#### Task description:
Retype the whole listing that follows, line for line.

··· Dataset extract

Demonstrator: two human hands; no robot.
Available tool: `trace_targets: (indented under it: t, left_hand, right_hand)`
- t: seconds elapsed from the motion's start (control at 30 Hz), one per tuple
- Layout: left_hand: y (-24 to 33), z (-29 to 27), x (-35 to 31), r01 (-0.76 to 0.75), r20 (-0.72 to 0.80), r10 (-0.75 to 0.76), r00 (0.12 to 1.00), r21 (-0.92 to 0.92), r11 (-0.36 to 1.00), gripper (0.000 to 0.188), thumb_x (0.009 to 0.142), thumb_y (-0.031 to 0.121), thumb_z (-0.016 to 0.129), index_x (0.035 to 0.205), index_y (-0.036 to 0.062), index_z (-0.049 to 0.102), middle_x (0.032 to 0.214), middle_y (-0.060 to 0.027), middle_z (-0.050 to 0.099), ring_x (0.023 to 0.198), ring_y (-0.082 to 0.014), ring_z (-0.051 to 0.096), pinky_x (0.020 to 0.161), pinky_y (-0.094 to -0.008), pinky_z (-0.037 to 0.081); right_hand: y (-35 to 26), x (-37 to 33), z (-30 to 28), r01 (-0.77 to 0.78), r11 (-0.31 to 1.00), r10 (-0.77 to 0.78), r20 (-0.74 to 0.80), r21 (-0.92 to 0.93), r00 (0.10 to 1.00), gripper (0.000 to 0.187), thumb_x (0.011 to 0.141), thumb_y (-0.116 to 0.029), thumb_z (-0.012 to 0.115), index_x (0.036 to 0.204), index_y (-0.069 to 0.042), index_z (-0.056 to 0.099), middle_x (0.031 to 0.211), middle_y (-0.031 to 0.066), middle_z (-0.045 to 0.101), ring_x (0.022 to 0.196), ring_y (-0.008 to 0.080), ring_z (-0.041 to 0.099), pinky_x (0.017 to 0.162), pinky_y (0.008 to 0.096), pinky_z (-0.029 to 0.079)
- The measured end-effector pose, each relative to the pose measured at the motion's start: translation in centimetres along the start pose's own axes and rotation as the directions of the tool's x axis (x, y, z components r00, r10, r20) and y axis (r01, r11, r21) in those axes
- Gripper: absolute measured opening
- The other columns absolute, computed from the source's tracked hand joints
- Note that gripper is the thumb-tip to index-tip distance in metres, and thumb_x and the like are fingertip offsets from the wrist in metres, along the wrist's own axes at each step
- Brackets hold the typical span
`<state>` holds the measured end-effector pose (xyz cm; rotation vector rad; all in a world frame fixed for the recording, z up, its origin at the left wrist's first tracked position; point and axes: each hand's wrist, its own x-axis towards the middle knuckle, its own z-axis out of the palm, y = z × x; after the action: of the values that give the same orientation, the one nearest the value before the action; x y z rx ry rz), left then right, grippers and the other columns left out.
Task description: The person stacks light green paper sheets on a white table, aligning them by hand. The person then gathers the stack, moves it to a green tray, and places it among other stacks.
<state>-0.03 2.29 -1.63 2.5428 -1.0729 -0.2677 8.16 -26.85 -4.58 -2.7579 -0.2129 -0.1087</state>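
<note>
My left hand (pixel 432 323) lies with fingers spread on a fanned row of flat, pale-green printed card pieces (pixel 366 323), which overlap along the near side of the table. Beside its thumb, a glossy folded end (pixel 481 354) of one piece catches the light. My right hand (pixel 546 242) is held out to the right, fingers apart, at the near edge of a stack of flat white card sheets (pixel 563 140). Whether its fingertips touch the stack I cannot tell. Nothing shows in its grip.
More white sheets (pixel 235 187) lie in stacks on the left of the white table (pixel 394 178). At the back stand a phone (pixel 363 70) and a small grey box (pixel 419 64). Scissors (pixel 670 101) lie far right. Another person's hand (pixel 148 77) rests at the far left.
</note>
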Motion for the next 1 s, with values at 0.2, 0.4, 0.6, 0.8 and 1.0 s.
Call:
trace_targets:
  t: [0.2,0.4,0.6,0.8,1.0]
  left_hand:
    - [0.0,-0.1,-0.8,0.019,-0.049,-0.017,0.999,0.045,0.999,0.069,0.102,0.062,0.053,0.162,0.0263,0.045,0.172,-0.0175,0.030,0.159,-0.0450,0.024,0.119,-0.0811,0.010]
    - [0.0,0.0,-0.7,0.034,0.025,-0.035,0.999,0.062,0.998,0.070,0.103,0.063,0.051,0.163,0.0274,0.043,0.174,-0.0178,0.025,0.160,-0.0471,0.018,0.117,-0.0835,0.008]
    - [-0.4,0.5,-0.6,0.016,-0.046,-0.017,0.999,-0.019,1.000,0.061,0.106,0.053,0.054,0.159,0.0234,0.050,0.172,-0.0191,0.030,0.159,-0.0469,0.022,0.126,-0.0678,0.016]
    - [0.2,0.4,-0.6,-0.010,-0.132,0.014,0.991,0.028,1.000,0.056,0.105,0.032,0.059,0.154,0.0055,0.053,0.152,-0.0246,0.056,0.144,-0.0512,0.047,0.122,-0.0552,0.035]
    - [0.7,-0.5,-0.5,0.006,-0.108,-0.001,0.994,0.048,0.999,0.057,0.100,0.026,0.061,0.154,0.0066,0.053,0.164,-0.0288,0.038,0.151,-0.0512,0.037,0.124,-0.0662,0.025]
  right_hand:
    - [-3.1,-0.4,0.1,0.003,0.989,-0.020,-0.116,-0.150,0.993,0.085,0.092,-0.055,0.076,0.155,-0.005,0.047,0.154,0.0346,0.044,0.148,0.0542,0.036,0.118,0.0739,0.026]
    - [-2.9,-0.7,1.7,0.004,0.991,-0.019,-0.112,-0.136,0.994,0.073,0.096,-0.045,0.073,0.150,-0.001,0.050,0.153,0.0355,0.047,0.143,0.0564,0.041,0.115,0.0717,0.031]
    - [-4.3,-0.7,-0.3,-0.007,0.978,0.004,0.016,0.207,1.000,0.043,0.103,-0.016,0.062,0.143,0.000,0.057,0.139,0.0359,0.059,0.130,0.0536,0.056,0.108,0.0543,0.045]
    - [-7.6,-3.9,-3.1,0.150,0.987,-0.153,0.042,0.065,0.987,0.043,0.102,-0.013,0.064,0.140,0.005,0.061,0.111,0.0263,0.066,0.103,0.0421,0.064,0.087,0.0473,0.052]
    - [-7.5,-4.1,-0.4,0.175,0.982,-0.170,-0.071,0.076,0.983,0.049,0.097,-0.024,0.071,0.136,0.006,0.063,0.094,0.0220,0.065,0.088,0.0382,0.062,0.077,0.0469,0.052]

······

#### Reply:
Demonstrator: two human hands; no robot.
Available tool: `trace_targets: (indented under it: t, left_hand, right_hand)`
- t: seconds elapsed from the motion's start (control at 30 Hz), one per tuple
- Layout: left_hand: y (-24 to 33), z (-29 to 27), x (-35 to 31), r01 (-0.76 to 0.75), r20 (-0.72 to 0.80), r10 (-0.75 to 0.76), r00 (0.12 to 1.00), r21 (-0.92 to 0.92), r11 (-0.36 to 1.00), gripper (0.000 to 0.188), thumb_x (0.009 to 0.142), thumb_y (-0.031 to 0.121), thumb_z (-0.016 to 0.129), index_x (0.035 to 0.205), index_y (-0.036 to 0.062), index_z (-0.049 to 0.102), middle_x (0.032 to 0.214), middle_y (-0.060 to 0.027), middle_z (-0.050 to 0.099), ring_x (0.023 to 0.198), ring_y (-0.082 to 0.014), ring_z (-0.051 to 0.096), pinky_x (0.020 to 0.161), pinky_y (-0.094 to -0.008), pinky_z (-0.037 to 0.081); right_hand: y (-35 to 26), x (-37 to 33), z (-30 to 28), r01 (-0.77 to 0.78), r11 (-0.31 to 1.00), r10 (-0.77 to 0.78), r20 (-0.74 to 0.80), r21 (-0.92 to 0.93), r00 (0.10 to 1.00), gripper (0.000 to 0.187), thumb_x (0.011 to 0.141), thumb_y (-0.116 to 0.029), thumb_z (-0.012 to 0.115), index_x (0.036 to 0.204), index_y (-0.069 to 0.042), index_z (-0.056 to 0.099), middle_x (0.031 to 0.211), middle_y (-0.031 to 0.066), middle_z (-0.045 to 0.101), ring_x (0.022 to 0.196), ring_y (-0.008 to 0.080), ring_z (-0.041 to 0.099), pinky_x (0.017 to 0.162), pinky_y (0.008 to 0.096), pinky_z (-0.029 to 0.079)
- The measured end-effector pose, each relative to the pose measured at the motion's start: translation in centimetres along the start pose's own axes and rotation as the directions of the tool's x axis (x, y, z components r00, r10, r20) and y axis (r01, r11, r21) in those axes
- Gripper: absolute measured opening
- The other columns absolute, computed from the source's tracked hand joints
- Note that gripper is the thumb-tip to index-tip distance in metres, and thumb_x and the like are fingertip offsets from the wrist in metres, along the wrist's own axes at each step
- Brackets hold the typical span
`<state>` holds the measured end-effector pose (xyz cm; rotation vector rad; all in a world frame fixed for the recording, z up, its origin at the left wrist's first tracked position; point and axes: each hand's wrist, its own x-axis towards the middle knuckle, its own z-axis out of the palm, y = z × x; after the action: of the values that give the same orientation, the one nearest the value before the action; x y z rx ry rz), left then right, grippers and the other columns left out.
Task description: The person stacks light green paper sheets on a white table, aligning them by hand. The person then gathers the stack, moves it to a green tray, and places it among other stacks.
<state>-0.03 2.29 -1.63 2.5428 -1.0729 -0.2677 8.16 -26.85 -4.58 -2.7579 -0.2129 -0.1087</state>
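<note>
My left hand (pixel 432 323) lies with fingers spread on a fanned row of flat, pale-green printed card pieces (pixel 366 323), which overlap along the near side of the table. Beside its thumb, a glossy folded end (pixel 481 354) of one piece catches the light. My right hand (pixel 546 242) is held out to the right, fingers apart, at the near edge of a stack of flat white card sheets (pixel 563 140). Whether its fingertips touch the stack I cannot tell. Nothing shows in its grip.
More white sheets (pixel 235 187) lie in stacks on the left of the white table (pixel 394 178). At the back stand a phone (pixel 363 70) and a small grey box (pixel 419 64). Scissors (pixel 670 101) lie far right. Another person's hand (pixel 148 77) rests at the far left.
</note>
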Motion for the next 1 s, with values at 0.2, 0.4, 0.6, 0.8 and 1.0 s.
Call:
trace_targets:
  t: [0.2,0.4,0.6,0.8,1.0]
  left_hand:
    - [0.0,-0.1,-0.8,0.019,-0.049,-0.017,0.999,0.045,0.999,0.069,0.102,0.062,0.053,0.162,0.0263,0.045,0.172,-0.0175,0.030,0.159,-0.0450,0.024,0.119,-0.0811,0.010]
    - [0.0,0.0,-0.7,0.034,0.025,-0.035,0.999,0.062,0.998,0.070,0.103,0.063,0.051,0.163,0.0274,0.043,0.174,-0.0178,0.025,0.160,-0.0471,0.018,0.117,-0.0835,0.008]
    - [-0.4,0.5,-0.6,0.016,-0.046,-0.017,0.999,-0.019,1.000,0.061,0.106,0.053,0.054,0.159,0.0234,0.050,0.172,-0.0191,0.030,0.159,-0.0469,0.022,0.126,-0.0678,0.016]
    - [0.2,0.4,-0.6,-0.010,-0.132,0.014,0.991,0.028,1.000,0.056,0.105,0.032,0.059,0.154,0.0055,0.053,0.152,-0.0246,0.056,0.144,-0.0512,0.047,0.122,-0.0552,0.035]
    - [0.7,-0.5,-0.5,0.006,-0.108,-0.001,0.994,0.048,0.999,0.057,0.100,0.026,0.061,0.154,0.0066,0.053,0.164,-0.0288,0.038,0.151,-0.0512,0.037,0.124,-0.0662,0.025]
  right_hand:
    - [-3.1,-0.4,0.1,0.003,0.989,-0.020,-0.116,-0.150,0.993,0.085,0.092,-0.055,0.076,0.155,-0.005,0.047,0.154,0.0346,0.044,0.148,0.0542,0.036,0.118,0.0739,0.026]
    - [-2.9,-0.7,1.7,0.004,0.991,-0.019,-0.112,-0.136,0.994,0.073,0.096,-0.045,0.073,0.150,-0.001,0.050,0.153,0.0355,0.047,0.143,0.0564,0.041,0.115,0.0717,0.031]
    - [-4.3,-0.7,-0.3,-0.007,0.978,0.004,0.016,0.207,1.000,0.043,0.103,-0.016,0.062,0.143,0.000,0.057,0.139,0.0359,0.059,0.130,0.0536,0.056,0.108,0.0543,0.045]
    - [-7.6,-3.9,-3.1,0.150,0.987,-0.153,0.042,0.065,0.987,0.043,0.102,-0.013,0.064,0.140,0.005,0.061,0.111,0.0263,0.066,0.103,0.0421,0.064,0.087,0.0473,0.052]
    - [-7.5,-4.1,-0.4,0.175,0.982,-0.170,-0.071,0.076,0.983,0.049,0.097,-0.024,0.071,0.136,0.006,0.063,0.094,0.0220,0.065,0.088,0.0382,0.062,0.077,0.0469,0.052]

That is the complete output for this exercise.